I diversi obiettivi descritti nei precedenti punti rimangono vivi in tutti i momenti della mediazione. Nell’incontro preliminare infatti, il mediatore mediante l’impiego di tecniche di connotazione positiva e l’ausilio delle domande circolari cercherà di operare il reciproco riconoscimento delle parti donde evitare che una posizione, o meglio la sua ricostruzione, definita da una parte prevalga sull’altra.
Nell’incontro congiunto con tutte le parti in lite si dovrà illustrare il procedimento e le singole norme che ne disciplinano il suo funzionamento focalizzandosi in particolare sui principi della riservatezza, autodeterminazione e oculata gestione delle sessioni private.
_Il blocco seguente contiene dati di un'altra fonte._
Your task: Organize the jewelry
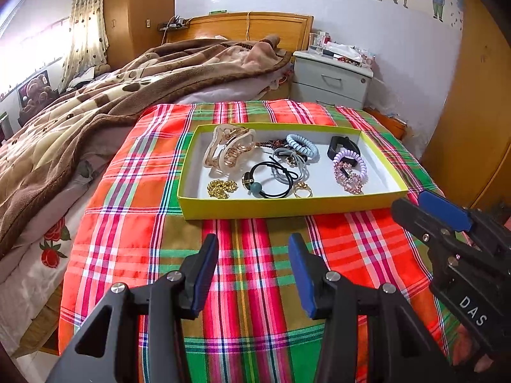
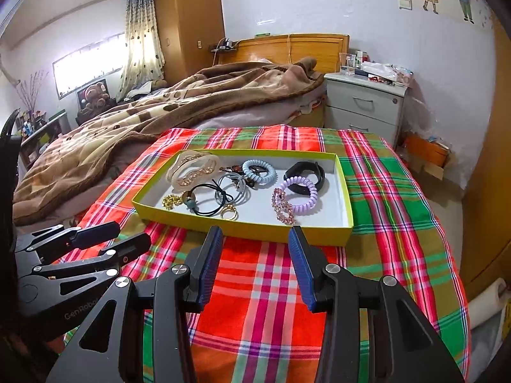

A questo incontro seguiranno le cc.dd. sessioni private o incontri privati che hanno l’obiettivo di far emergere richieste, disponibilità delle parti ma anche eventuali punti deboli delle loro posizioni.
Il tutto, al fine unico di costruire una “via d’uscita” alternativa alle posizioni delle parti, consentendo in secondo luogo, ma non certo per ordine di importanza, la prosecuzione dei rapporti personali fra i litiganti.
In qualsiasi momento spetta al mediatore l’esercizio di qualità indefettibili quali l’autorevolezza, abilità e capacità relazionali, comunicative e di ascolto attivo, apertura mentale ed apertura verso gli altri, abilità nella gestione del conflitto facendo comprendere e sottolineando a più riprese alle parti che egli non intende schierarsi con una posizione piuttosto che con l’altra ma che il fine precipuo della sua attività è quello di creare un clima di cooperazione e collaborazione fra le parti all’unico fine di provocare il concilium.
Si può dunque affermare che l’azione del mediatore, quale terzo neutrale nella procedura di mediazione, permette di superare larga parte degli ostacoli legati all’emotività delle persone coinvolte spostando il baricentro della lite basata sui tradizionali sistemi avversariali, dalla predisposizione al negoziato competitivo verso il negoziato collaborativo.
Sul punto, il professor Sebenius ha individuato sei errori frequenti che impediscono la corretta gestione di un negoziato ed in particolare, trascurare i problemi della controparte, lasciare che gli interessi economici sovrastino gli altri interessi, focalizzare l’attenzione sulle posizioni invece che sugli interessi, insistere nel cercare una base comune, ignorare le migliori alternative all’accordo negoziato (MAAN), non riconoscere percezioni soggettive (pregiudizi di ruolo) ed errori di attribuzione (valutazione della controparte).
Non sempre infatti la mediazione si concluderà con una conciliazione e nel caso in cui ciò dovesse accadere non è detto che tale soluzione sia ”giusta” secondo i criteri dettati dal diritto e/o dall’equità. È infine utile – ai fini che qui ci occupano e per comprendere la natura della mediazione- sottolineare l’aneddoto delle due sorelline in lite per un’arancia: entrambe rivendicano per sé l’intero frutto e la divisione equa ne conferirebbe metà ciascuna, soluzione che non porta però la soddisfazione di alcuna. La prima sorellina infatti voleva il frutto per una spremuta mentre la seconda necessitava della buccia per farne dei canditi.
L’intervento di una ”mamma mediatrice” avrebbe facilitato il processo comunicativo.